Idées pour un système plus sûr
La démarche de Joanna Rutkowska lui permet d’élaborer les idées qui mènent à un système plus sûr, par exemple :
– utilisation intensive des techniques d’isolation des différents artefacts fonctionnels les uns par rapport aux autres : virtualisation et bac à sable (sandboxing) en particulier ;
– exécuter en mode non-privilégié tout ce qui peut l’être, et son article démontre que c’est possible pour presque tout ce qui a trait aux périphériques, ce qui annulerait les menaces de type Evil Maid et DMA par exemple.
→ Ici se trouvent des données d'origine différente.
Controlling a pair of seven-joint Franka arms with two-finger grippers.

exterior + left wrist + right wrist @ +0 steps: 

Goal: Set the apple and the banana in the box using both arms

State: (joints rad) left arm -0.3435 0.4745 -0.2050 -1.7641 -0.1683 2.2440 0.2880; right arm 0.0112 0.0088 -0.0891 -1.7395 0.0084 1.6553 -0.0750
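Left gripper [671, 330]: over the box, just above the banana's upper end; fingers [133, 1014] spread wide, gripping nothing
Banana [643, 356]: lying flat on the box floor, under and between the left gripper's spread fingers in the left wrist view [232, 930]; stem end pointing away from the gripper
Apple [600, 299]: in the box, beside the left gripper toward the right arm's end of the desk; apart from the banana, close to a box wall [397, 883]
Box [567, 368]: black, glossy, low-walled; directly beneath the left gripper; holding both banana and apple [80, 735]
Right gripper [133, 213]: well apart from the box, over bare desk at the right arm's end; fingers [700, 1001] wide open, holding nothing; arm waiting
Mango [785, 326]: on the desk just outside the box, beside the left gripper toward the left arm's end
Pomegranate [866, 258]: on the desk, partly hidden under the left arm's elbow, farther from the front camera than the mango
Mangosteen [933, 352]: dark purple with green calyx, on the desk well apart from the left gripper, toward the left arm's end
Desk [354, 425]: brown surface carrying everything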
Joanna Rutkowska ne s’est pas contentée de proférer des idées, qu’elle réunit sous le vocable compartimentation, elle les a mises en pratique en organisant le laboratoire The Invisible Things qui a créé le système d’exploitation Qubes OS fondé sur ces principes. On remarquera que cette idée de décomposer les systèmes en sous-systèmes le plus possible indépendants les uns des autres et dotés de privilèges réglés au minimum rejoint le courant des micro-noyaux, une technologie un peu oubliée mais dont les qualités de modularité, de flexibilité et d’aptitude au calcul réparti devraient permettre le retour au premier plan.
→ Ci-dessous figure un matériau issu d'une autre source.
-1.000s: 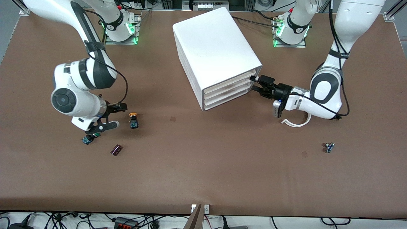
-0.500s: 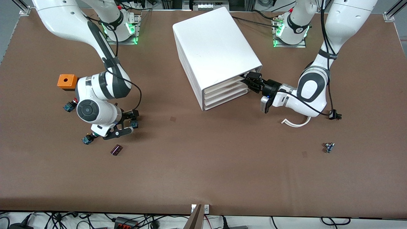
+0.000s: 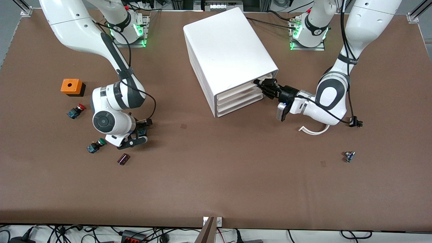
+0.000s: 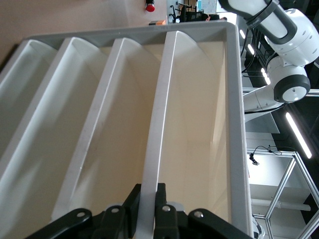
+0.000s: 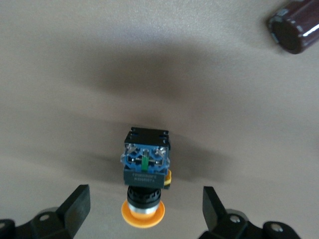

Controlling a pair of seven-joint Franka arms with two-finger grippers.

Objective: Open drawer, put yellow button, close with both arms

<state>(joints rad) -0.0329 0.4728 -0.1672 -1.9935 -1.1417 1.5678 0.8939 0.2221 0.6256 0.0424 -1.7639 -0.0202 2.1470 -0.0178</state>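
The white cabinet (image 3: 229, 57) stands at the middle of the table toward the edge where the arm bases are, its four drawer fronts angled toward the left arm's end. There the left gripper (image 3: 265, 86) has its fingers (image 4: 158, 211) pinched together on the thin front lip of the drawer (image 4: 157, 124), the uppermost one, which looks not yet pulled out. Toward the right arm's end, the right gripper (image 3: 136, 133) hangs low over the table with its fingers (image 5: 75, 206) spread wide, one to each side of the yellow button (image 5: 144, 174) and touching neither side. The button lies on its side between them, its long axis running along the gripper's reach, cap end toward the wrist, so closing should catch it across the body. It is small: a yellow-orange mushroom cap, a black collar, a dark blue block with black terminals. The right arm is plainly the nearer one.
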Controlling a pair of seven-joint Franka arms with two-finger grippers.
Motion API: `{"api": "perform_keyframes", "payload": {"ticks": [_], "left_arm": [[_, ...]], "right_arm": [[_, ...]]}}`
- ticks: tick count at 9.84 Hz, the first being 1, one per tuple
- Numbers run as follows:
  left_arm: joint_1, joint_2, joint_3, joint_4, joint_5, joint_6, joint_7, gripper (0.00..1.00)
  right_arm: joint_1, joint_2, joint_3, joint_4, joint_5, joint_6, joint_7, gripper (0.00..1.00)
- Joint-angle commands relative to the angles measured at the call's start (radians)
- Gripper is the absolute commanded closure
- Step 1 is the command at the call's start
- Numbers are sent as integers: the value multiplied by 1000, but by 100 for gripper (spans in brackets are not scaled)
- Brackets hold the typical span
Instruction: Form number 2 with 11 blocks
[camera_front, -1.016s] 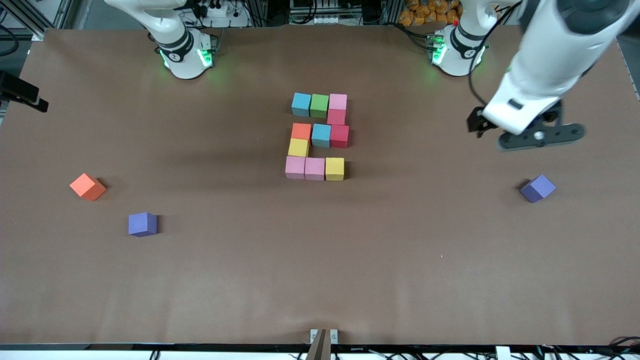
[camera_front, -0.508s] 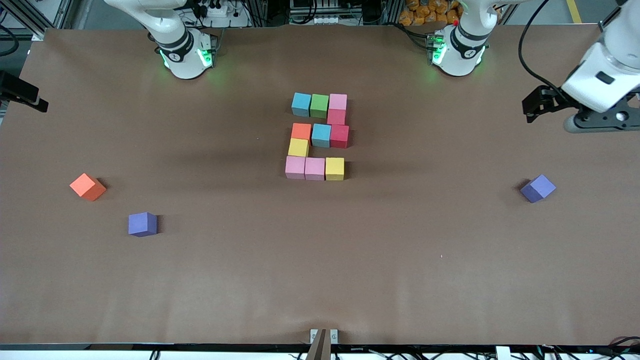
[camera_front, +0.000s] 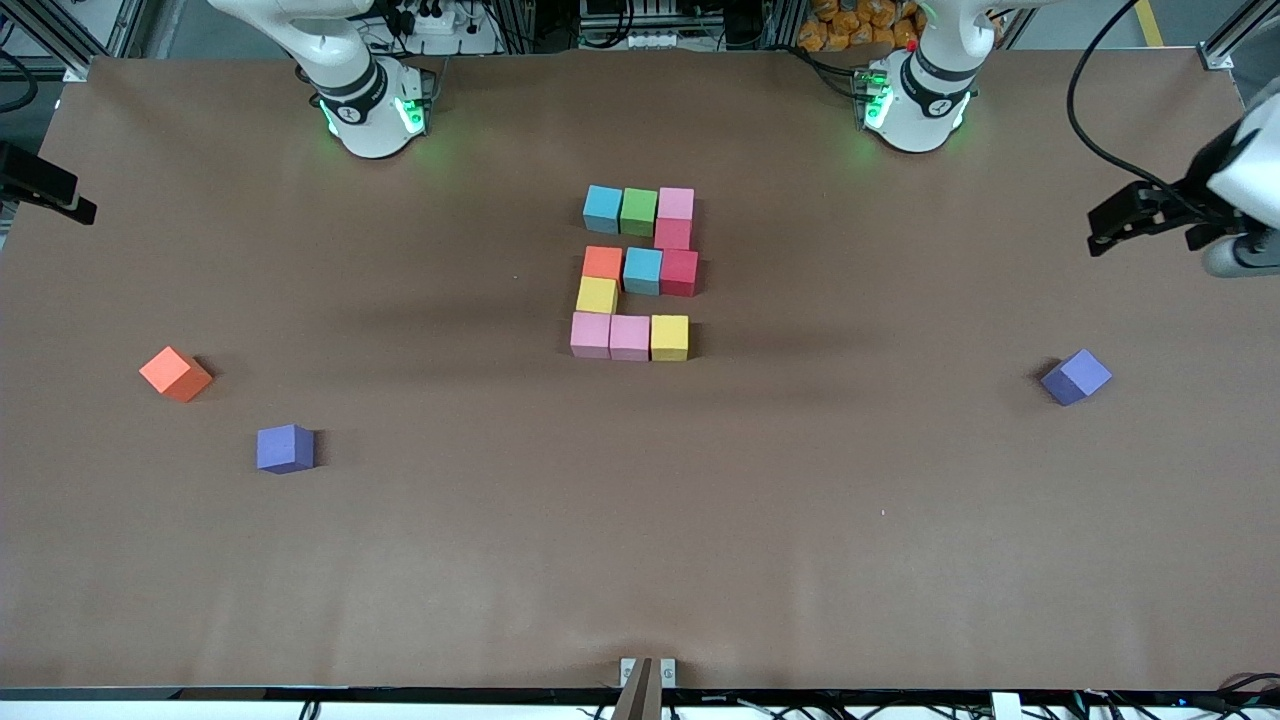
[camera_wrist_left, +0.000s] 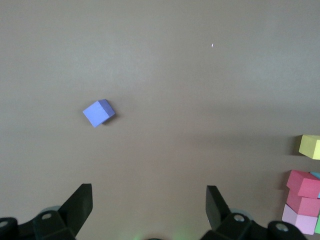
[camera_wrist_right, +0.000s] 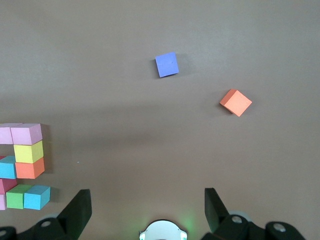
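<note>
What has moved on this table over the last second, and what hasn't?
Only the left arm moved: its left gripper, open and empty, swung away from the number 2 out to the table's edge at its own end. The cubes forming the digit, the loose orange cube and both purple cubes stayed put.
</note>
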Motion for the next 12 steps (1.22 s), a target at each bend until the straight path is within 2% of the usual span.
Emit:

Elle constate avec dépit que de façon générale les industriels et les éditeurs de systèmes d’exploitation ne suivent pas ces principes et continuent à produire des systèmes monolithiques et donc vulnérables.
Il n’en reste pas moins que même en supposant toutes ces idées mises en œuvre, la question du démarrage reste entière, parce qu’elle est entre les mains des industriels qui conçoivent et fabriquent processeurs et cartes-mères. La multiplication par Intel de technologies concurrentes ou complémentaires ne fait que compliquer la question : Trusted Platform Module (TPM), Trusted Execution Technology (TXT), exécution du code SMM (System Management Mode) sous contrôle d’un hyperviseur, Boot Guard, Secure Boot pour UEFI, et pour couronner l’édifice Intel Management Engine (ME), qui est incorporé de façon irréversible à tous les processeurs Intel contemporains et qui est un véritable système d’exploitation implanté en micro-code et qui vit sous le système d’exploitation que l’utilisateur croit avoir choisi.
Avec Intel Management Engine le vrai système d’exploitation est dans les entrailles du processeur, et Windows, Linux ou OS-X ne sont plus que des systèmes de gestion de fenêtres, d’affichage de vidéo et de diffusion de musique. Ce qui est grave dans tout cela, c’est que non seulement l’utilisateur (et même le fabricant d’ordinateur) est privé de toute liberté de choix de son système, mais qu’en outre le système imposé n’offre pas et ne peut pas offrir les garanties de sécurité auxquelles il prétend.